**Work order:**
The material is to be repeated exactly, from first line to last.

**Record extracts:**
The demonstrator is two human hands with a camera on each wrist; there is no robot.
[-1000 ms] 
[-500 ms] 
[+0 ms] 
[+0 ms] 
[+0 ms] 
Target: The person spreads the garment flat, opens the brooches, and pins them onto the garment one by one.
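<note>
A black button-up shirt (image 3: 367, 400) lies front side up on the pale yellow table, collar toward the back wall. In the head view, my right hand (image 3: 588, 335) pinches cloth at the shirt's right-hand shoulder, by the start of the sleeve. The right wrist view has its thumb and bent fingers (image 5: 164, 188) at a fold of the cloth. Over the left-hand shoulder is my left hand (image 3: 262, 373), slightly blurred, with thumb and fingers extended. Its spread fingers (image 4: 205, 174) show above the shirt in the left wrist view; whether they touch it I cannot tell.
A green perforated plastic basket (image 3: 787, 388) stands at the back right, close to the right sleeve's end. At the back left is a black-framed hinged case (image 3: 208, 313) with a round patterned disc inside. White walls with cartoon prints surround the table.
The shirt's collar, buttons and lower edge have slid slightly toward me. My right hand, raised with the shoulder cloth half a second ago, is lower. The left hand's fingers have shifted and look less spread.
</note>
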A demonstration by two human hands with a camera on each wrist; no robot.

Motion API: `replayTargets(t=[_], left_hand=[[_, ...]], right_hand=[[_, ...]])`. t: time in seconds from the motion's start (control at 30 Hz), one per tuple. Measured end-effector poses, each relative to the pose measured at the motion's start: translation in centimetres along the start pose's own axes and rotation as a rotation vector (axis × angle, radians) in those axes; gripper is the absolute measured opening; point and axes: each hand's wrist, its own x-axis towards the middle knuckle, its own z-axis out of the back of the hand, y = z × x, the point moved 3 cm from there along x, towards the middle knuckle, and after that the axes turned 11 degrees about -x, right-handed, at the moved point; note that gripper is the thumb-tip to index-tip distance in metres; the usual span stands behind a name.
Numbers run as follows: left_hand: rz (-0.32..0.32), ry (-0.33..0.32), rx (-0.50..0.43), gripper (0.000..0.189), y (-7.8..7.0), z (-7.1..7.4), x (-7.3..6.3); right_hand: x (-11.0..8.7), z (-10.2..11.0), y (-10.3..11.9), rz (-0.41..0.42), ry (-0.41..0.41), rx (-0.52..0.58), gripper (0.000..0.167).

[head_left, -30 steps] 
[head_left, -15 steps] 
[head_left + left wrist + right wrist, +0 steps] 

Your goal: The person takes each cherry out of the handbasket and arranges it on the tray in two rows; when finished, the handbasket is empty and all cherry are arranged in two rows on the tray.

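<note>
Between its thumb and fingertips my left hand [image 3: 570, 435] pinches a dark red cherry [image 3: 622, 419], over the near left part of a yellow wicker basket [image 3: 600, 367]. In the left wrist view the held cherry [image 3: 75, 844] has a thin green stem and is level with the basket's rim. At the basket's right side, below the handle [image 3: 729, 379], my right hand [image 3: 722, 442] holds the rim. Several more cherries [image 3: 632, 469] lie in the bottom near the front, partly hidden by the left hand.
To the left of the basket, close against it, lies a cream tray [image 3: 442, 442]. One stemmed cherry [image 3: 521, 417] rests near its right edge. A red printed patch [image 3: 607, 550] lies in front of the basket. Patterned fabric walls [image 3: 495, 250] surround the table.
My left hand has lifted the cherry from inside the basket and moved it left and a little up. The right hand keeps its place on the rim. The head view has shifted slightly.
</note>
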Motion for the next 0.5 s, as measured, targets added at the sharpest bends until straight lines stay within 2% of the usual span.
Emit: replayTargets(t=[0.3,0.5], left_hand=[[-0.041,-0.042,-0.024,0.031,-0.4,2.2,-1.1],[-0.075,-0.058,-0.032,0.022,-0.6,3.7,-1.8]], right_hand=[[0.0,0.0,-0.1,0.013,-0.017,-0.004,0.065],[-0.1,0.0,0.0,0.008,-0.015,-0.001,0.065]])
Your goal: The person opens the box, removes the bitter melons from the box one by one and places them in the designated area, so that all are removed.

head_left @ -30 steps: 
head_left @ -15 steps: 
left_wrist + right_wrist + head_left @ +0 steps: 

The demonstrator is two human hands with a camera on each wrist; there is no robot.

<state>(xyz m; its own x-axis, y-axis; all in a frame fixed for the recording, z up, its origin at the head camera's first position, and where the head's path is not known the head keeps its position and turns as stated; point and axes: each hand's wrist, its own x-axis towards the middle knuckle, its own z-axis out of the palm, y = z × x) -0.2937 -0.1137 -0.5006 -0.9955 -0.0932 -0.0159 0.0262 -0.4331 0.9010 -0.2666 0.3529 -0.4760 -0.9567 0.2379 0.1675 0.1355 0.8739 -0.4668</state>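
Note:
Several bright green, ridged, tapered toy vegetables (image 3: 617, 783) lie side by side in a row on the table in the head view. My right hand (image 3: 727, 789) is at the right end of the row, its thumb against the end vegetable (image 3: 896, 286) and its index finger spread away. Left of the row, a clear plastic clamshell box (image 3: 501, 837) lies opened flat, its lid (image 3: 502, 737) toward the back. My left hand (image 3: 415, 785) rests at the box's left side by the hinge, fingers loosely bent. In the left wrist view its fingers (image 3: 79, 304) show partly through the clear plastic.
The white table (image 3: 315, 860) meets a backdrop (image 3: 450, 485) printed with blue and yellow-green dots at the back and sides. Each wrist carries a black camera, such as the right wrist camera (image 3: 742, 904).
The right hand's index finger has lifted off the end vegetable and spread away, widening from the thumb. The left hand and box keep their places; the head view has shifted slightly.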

**Result of this task:**
The demonstrator is two human hands with a camera on each wrist; there is no robot.
[-1000 ms] 
[-500 ms] 
[+0 ms] 
[+0 ms] 
[+0 ms] 
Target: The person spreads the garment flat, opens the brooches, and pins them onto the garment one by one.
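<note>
A black button-up shirt (image 3: 367, 400) lies front side up on the pale yellow table, collar toward the back wall. In the head view, my right hand (image 3: 588, 335) pinches cloth at the shirt's right-hand shoulder, by the start of the sleeve. The right wrist view has its thumb and bent fingers (image 5: 164, 188) at a fold of the cloth. Over the left-hand shoulder is my left hand (image 3: 262, 373), slightly blurred, with thumb and fingers extended. Its spread fingers (image 4: 205, 174) show above the shirt in the left wrist view; whether they touch it I cannot tell.
A green perforated plastic basket (image 3: 787, 388) stands at the back right, close to the right sleeve's end. At the back left is a black-framed hinged case (image 3: 208, 313) with a round patterned disc inside. White walls with cartoon prints surround the table.
The shirt's collar, buttons and lower edge have slid slightly toward me. My right hand, raised with the shoulder cloth half a second ago, is lower. The left hand's fingers have shifted and look less spread.
</note>
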A demonstration by two human hands with a camera on each wrist; no robot.

Motion API: `replayTargets(t=[_], left_hand=[[_, ...]], right_hand=[[_, ...]])`. t: time in seconds from the motion's start (control at 30 Hz), one per tuple. Measured end-effector poses, each relative to the pose measured at the motion's start: translation in centimetres along the start pose's own axes and rotation as a rotation vector (axis × angle, radians) in those axes; gripper is the absolute measured opening; point and axes: each hand's wrist, its own x-axis towards the middle knuckle, its own z-axis out of the back of the hand, y = z × x, the point moved 3 cm from there along x, towards the middle knuckle, and after that the axes turned 11 degrees about -x, right-handed, at the moved point; note that gripper is the thumb-tip to index-tip distance in metres; the usual span stands behind a name.
Numbers run as follows: left_hand: rz (-0.32..0.32), ry (-0.33..0.32), rx (-0.50..0.43), gripper (0.000..0.189), y (-7.8..7.0), z (-7.1..7.4), x (-7.3..6.3); right_hand: x (-11.0..8.7), z (-10.2..11.0), y (-10.3..11.9), rz (-0.41..0.42), ry (-0.41..0.41), rx (-0.52..0.58), gripper (0.000..0.167).

[head_left, -30 steps] 
[head_left, -15 steps] 
[head_left + left wrist + right wrist, +0 steps] 

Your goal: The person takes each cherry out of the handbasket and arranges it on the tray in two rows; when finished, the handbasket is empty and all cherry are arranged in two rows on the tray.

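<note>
Between its thumb and fingertips my left hand [image 3: 570, 435] pinches a dark red cherry [image 3: 622, 419], over the near left part of a yellow wicker basket [image 3: 600, 367]. In the left wrist view the held cherry [image 3: 75, 844] has a thin green stem and is level with the basket's rim. At the basket's right side, below the handle [image 3: 729, 379], my right hand [image 3: 722, 442] holds the rim. Several more cherries [image 3: 632, 469] lie in the bottom near the front, partly hidden by the left hand.
To the left of the basket, close against it, lies a cream tray [image 3: 442, 442]. One stemmed cherry [image 3: 521, 417] rests near its right edge. A red printed patch [image 3: 607, 550] lies in front of the basket. Patterned fabric walls [image 3: 495, 250] surround the table.
My left hand has lifted the cherry from inside the basket and moved it left and a little up. The right hand keeps its place on the rim. The head view has shifted slightly.
</note>
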Motion for the next 0.5 s, as measured, targets added at the sharpest bends until straight lines stay within 2% of the usual span.
Emit: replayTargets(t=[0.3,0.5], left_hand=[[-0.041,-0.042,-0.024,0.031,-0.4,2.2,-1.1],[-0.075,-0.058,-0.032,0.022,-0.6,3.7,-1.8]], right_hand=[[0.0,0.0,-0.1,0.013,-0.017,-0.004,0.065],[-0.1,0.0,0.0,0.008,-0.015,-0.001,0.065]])
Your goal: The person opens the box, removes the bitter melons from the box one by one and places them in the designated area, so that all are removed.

head_left @ -30 steps: 
head_left @ -15 steps: 
left_wrist + right_wrist + head_left @ +0 steps: 

The demonstrator is two human hands with a camera on each wrist; there is no robot.

<state>(xyz m; its own x-axis, y-axis; all in a frame fixed for the recording, z up, its origin at the head camera's first position, and where the head's path is not known the head keeps its position and turns as stated; point and axes: each hand's wrist, its own x-axis towards the middle knuckle, its own z-axis out of the palm, y = z × x) -0.2937 -0.1137 -0.5006 -0.9955 -0.0932 -0.0159 0.0262 -0.4331 0.9010 -0.2666 0.3529 -0.4760 -0.9567 0.2379 0.1675 0.1355 0.8739 -0.4668</state>
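Note:
Several bright green, ridged, tapered toy vegetables (image 3: 617, 783) lie side by side in a row on the table in the head view. My right hand (image 3: 727, 789) is at the right end of the row, its thumb against the end vegetable (image 3: 896, 286) and its index finger spread away. Left of the row, a clear plastic clamshell box (image 3: 501, 837) lies opened flat, its lid (image 3: 502, 737) toward the back. My left hand (image 3: 415, 785) rests at the box's left side by the hinge, fingers loosely bent. In the left wrist view its fingers (image 3: 79, 304) show partly through the clear plastic.
The white table (image 3: 315, 860) meets a backdrop (image 3: 450, 485) printed with blue and yellow-green dots at the back and sides. Each wrist carries a black camera, such as the right wrist camera (image 3: 742, 904).
The right hand's index finger has lifted off the end vegetable and spread away, widening from the thumb. The left hand and box keep their places; the head view has shifted slightly.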

No further work is required for this exercise.